BR: Home-field advantage is a fascinating open-ended research question. The question is, ‘What is the nature of home-field advantage in NFL games or NCAA football games?’ I suspect that advantage manifests itself differently from one sport to the next, and I suspect that certain teams enjoy more of a home-field advantage than other teams. What I find interesting about the modeling I’ve done with football games is that if you ask people what the nature of home-field advantage is, the first response tends to be that their performance metrics will be better, and when you control for the performance metrics, in the analyses I’ve done the home-field advantage only seems to increase. So what is the nature of this home-field advantage? Why is the home team more likely to win other than for reasons such as they are more likely to pass for more yardage or something like that? When I watch college football games, it seems so often the game just lies on a handful of plays that could have gone either way, and I think that home-field advantage sometimes has an influence on those small number of plays, and there’s where it could decide the game.

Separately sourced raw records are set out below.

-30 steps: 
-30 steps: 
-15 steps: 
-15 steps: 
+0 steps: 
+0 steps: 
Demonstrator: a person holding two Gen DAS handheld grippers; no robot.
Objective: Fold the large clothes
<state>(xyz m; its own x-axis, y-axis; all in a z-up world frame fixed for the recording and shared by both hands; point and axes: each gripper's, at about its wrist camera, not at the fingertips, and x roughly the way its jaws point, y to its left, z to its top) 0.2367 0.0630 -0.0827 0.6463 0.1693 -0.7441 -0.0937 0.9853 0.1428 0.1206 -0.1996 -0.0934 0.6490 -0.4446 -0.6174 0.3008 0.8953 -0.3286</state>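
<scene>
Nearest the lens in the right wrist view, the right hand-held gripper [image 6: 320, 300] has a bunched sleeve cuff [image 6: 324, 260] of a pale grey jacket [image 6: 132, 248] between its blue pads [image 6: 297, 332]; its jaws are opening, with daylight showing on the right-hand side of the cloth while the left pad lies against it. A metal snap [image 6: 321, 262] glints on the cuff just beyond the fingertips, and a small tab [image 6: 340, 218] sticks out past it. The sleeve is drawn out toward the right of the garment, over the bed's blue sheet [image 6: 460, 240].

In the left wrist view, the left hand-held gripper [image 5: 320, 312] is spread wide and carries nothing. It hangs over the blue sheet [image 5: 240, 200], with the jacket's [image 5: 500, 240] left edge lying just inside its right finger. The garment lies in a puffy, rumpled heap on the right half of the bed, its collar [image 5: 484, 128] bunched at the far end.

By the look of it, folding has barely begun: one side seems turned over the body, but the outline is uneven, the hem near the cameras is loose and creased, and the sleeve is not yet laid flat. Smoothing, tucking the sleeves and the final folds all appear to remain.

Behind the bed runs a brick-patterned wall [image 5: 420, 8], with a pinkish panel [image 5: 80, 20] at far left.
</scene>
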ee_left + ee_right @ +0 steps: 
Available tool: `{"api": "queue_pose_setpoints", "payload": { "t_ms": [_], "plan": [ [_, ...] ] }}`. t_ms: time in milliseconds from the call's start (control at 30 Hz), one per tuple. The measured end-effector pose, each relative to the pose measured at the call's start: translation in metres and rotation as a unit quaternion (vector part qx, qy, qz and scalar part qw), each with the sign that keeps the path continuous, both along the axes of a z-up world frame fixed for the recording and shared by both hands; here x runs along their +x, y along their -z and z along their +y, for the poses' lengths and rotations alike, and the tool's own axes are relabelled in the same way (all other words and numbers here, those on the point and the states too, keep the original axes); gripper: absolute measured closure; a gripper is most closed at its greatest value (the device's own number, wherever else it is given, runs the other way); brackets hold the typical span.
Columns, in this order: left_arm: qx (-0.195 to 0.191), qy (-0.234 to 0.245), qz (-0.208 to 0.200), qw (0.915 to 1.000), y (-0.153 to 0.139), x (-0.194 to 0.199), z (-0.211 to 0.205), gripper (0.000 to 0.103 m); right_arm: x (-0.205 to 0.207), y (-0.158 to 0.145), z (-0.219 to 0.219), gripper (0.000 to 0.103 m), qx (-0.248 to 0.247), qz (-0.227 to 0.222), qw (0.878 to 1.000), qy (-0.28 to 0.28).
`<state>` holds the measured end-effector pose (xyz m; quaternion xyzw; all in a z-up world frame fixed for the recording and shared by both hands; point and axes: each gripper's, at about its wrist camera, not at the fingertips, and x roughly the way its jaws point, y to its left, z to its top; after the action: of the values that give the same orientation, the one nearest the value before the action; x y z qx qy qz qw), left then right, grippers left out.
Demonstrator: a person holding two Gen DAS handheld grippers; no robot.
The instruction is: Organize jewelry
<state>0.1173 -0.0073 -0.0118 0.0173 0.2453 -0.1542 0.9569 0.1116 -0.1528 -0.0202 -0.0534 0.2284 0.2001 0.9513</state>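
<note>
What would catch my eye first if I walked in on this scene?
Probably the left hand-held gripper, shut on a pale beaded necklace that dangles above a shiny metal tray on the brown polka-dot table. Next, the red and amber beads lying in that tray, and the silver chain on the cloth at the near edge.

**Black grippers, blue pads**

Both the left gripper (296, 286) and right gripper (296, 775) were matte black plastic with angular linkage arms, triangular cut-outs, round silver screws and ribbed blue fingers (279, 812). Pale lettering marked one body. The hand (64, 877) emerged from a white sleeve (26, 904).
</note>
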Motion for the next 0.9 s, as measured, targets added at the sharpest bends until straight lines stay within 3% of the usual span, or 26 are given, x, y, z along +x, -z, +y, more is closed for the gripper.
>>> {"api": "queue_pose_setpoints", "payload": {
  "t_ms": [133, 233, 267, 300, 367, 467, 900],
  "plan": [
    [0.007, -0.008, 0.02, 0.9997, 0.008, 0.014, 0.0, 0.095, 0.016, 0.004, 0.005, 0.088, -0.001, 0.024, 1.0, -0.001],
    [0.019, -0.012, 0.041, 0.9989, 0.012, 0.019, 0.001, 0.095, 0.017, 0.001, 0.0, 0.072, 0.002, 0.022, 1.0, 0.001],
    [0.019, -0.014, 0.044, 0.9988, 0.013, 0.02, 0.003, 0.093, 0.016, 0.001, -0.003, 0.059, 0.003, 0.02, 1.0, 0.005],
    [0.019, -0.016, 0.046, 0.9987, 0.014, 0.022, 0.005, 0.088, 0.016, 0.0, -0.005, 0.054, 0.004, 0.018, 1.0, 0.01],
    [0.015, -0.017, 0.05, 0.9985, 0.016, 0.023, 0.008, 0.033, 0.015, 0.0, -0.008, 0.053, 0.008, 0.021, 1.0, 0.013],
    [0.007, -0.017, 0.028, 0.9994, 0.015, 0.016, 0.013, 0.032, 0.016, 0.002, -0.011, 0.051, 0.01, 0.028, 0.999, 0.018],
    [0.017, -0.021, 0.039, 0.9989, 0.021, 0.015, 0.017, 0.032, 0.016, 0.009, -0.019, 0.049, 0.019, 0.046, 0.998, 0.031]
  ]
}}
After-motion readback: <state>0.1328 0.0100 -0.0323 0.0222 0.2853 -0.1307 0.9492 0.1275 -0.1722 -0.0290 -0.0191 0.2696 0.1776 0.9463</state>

MS: Why do you feel betting lines are such an efficient market?
BR: The betting line is dynamic and closely represents the margin of victory that has approximately equal number of dollars on each side. I think the real test of it is not just does a particular team cover the line half the time but the line itself, does the betting line predict the outcome of the game? It does remarkably well in the sense that the linear regression line has a slope that’s not statistically significantly different than one and a y-intercept that does not statistically significantly differ from zero. It cuts right through at a 45 diagonal. To me that’s powerful evidence, it’s setting a high bar. It explains less than half the variability in the final outcome, which tells us that there’s a lot of natural variation in these football games, but the market seems to be able to model through all that noise and capture that portion of variance that is predictable.
MS: And that’s why we should never gamble.
BR: That is correct, you should not gamble. You shouldn’t gamble because you have to bet 110 to win 100. You have to be correct 52.38 percent of the time to break even. So if you want to make money in gambling on football games, your gains start after you’ve hit 52.38 percent. To me that looks like a big threshold to cross before you get to your profits.